— То есть, ты выяснил? — спросил я.
Грэйс протиснулась к нам, на ее лице, когда она посмотрела на Кэлли, расплылась одна из самых нежных улыбок, которую я когда-либо видел. И что еще более нехарактерно, она молчала.
Впрочем, Грэйс умудрялась ненавязчиво молчать в течение последних часов, оказывая в основном безмолвную поддержку Кэлли.
Это удивило меня.
— Ничего такого, что не могло бы подождать, но вы оба захотите услышать подробности, — заявил Дохрэйн.
В его глазах появился отблеск жестокости, из-за чего мой хвост напряженно дернулся.
— Да. Мы захотим узнать подробности.
Затем мой взгляд вернулся к младенцу, уткнувшемуся носом в материнскую грудь.
На этот раз Кэлли направила его рот… и даже поощрила к кормлению.
* * *
КЭЛЛИ
Мое сердце екнуло, когда его большие, слегка расфокусированные глаза посмотрели на меня.
Они были ласковыми. И такими яркими.
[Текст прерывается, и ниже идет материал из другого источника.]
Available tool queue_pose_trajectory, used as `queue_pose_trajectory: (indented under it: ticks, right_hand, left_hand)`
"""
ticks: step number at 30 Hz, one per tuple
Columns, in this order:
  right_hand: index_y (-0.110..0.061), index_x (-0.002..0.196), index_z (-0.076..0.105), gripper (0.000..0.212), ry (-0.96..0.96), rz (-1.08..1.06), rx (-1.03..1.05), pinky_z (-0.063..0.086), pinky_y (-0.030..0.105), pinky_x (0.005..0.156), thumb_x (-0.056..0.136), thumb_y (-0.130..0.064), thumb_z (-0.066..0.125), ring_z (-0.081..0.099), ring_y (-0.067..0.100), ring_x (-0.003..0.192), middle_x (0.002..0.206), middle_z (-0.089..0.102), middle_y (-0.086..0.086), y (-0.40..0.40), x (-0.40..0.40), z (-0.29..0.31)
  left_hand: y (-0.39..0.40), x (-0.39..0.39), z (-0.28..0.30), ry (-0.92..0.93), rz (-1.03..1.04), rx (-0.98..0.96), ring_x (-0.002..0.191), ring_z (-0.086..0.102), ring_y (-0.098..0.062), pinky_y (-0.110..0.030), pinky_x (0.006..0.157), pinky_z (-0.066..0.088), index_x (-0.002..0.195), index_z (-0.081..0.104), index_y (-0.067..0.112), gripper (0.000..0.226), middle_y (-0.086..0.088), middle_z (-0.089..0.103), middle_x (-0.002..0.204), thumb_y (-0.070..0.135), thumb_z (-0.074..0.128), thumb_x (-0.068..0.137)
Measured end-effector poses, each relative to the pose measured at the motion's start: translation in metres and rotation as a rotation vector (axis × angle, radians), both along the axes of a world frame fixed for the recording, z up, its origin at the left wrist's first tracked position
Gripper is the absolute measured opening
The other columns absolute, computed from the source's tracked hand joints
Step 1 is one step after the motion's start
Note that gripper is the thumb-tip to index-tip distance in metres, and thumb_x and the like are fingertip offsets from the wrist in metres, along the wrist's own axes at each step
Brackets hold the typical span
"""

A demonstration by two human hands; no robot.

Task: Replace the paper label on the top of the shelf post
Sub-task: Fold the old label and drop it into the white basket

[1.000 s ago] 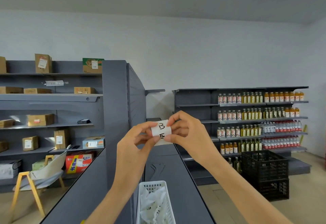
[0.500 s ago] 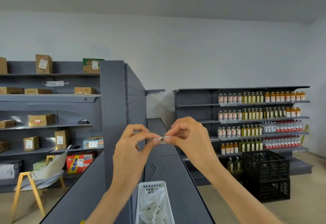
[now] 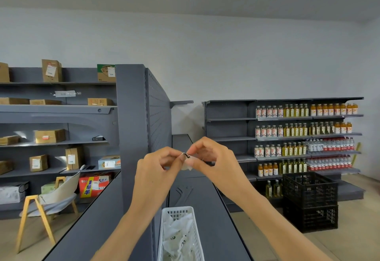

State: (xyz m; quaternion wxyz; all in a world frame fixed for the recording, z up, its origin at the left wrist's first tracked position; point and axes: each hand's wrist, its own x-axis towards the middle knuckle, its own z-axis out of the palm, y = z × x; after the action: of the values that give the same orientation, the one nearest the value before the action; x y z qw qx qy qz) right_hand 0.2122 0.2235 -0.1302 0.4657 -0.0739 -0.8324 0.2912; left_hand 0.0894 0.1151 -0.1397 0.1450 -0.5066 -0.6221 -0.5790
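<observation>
Pinching the small paper label [image 3: 187, 161] between them, the left hand [image 3: 157, 170] and right hand [image 3: 213, 161] hold it at chest height in front of the tall grey shelf post [image 3: 131, 129]; thumb and forefinger of each hand are clamped on the slip, which is creased, with part of a black mark showing; it looks like the backing is being worked loose, so picking at one corner with a nail and keeping the paper flat should avoid a tear; whether any adhesive is exposed cannot be told. Below the hands a white basket [image 3: 176, 212] of crumpled paper sits on the dark grey shelf top [image 3: 207, 209]; bottles [image 3: 304, 129] line shelves to the right; black crates [image 3: 310, 199] stand on the floor; cardboard boxes [image 3: 50, 135] and a chair [image 3: 51, 199] lie left.
</observation>
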Motion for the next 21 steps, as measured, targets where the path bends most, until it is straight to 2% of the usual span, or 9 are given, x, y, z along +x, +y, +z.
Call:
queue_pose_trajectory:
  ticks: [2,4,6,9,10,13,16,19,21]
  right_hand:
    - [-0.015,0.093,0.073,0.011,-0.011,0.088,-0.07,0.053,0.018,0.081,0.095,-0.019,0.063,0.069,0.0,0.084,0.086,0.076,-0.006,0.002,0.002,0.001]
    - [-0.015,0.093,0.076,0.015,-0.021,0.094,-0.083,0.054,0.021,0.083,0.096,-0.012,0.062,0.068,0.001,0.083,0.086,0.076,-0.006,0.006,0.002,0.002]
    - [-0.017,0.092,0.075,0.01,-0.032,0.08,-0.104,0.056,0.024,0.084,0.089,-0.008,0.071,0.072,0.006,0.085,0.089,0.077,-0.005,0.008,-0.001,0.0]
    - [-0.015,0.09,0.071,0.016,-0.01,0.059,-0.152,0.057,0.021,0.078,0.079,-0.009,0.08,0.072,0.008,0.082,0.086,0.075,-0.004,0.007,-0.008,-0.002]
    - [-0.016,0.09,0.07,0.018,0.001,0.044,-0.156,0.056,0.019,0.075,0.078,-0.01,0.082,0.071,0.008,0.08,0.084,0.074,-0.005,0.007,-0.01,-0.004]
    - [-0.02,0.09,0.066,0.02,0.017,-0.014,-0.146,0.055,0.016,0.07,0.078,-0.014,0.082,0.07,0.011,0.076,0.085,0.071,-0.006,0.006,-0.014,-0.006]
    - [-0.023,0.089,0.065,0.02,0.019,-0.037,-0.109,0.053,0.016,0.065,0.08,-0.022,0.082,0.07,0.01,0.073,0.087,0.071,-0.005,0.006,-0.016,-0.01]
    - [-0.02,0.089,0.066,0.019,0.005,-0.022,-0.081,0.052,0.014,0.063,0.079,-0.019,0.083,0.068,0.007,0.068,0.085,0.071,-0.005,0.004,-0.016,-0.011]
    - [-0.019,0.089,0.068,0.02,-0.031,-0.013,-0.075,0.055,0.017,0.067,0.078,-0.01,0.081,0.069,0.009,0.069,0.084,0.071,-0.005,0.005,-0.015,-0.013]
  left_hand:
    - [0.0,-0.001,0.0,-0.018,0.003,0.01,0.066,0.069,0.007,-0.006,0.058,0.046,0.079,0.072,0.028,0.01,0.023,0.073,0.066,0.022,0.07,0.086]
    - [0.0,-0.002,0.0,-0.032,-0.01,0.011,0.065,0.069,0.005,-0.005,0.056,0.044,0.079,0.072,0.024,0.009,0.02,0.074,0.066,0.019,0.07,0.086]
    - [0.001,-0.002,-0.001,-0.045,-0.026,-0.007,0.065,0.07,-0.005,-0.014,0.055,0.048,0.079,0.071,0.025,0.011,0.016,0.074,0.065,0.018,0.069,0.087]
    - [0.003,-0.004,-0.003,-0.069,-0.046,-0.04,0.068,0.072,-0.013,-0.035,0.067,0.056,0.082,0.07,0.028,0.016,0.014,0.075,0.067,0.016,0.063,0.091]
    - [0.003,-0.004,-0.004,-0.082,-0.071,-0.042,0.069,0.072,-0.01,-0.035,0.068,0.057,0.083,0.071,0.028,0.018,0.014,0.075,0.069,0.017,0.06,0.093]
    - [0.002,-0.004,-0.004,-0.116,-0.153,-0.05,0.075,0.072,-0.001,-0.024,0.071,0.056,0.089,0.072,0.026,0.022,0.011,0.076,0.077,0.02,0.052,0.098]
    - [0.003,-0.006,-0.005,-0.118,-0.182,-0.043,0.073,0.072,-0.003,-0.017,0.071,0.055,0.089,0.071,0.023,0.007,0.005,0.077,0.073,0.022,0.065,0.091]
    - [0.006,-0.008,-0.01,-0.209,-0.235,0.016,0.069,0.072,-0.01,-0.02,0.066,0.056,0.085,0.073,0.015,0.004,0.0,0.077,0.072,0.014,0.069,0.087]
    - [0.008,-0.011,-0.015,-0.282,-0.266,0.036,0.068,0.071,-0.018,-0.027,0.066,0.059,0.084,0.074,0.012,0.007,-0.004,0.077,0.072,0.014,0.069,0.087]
А зрачки большие и круглые, слава Богу, не такие, как у них.
Не совсем человеческие, но… какие-то… идеальные.
И этот запах! «Никакой гнили».
Никакой смерти.
«Ничего змеиного».
Просто чистый, сладко-пахнущий ребенок.
Я хотела зарыться носом в его волосы, желание поцеловать его головку переполняло меня.
Поэтому я поддалась порыву.
И прижалась губами к его… чешуе.
«Задеон стал моей экспозиционной терапией». Маленькие чешуйки были едва заметны для меня… и они не вызывали отвращения или ужаса, которого я так боялась.
Вблизи я заметила, что его чешуя была покрыта темными пятнами. Почти черными. Немного блестящими… а не тусклыми, которые все еще преследовали меня в ночных кошмарах. Нет, не такими.
Он не такой!
Когда я помогла ему взять сосок, то, наконец, поверила в это.
Малыш не был их точной копией. Он не они. Это маленькое существо полностью принадлежало самому себе.
Я исследовала его кожу нежными касаниями. Когда он высох, на его головке появился пушок.
Грэйс наклонилась, чтобы рассмотреть его вместе со мной.
— На его головке рыжие волоски или пушок? Боже, он такой крошечный.
— Это волоски. У него будут волосы, — объяснила я.
Мой голос был хриплым от волнения.
От облегчения.
«Он не они».
Он мой.
Гигантская рука Задеона опустилась на малыша, накрывая его от плеч до крошечных ступней.
Он наш.
Я напряглась, когда почувствовала, как его язык раздвоился и уперся в нижнюю часть моего соска.
У него был раздвоенный язык.
«Это нормально, это нормально, это нормально…»
— Скажи, когда ты снова проголодаешься, хорошо? — пробормотала Грэйс и выпрямилась. В одной руке она сжимала небольшую сумку, а в другой — странную на вид палочку.
Я наклонила голову.
— А знаешь, что? Я.… вроде как умираю с голоду. Я могла бы заснуть возле тарелки, но все равно продолжать есть.
Грэйс усмехнулась.
— Я надеялась, что ты это скажешь, — произнесла она.
Она подвинула стол — тот самый, на котором должны были осматривать нашего ребенка до того, как Задеон положил конец этому плану — к краю кровати.
Затем она начала вытаскивать ингредиенты.
И я снова разревелась.
Она нанизала продукты на палку и повернулась к Задеону.
— Папочка, не мог бы ты оказать мне честь и зажечь этого щенка (штуковину)13?
Зи выглядел немного встревоженным, — по моему мнению, это из-за употребления слова «щенок» в одном предложении со словом «поджечь», — но все же выдохнул небольшой виток пламени на зефир, над которым располагался темный шоколад. Шоколад потерял свою форму и начал стекать на зефир, обволакивая лакомство.
Грэйс подула на сладость и поднесла под него ладонь… на которой лежала тарелочка.
— Поторопись, чтобы успеть насладиться… шоколад быстро тает, — предупредила она, прежде чем спихнуть лакомство с палочки на тарелку.
В итоге на этой очаровательной маленькой бумажной тарелочке с надписью «Поздравляю, мамочка!» оказался самый совершенный, обугленный зефир, который я когда-либо видела.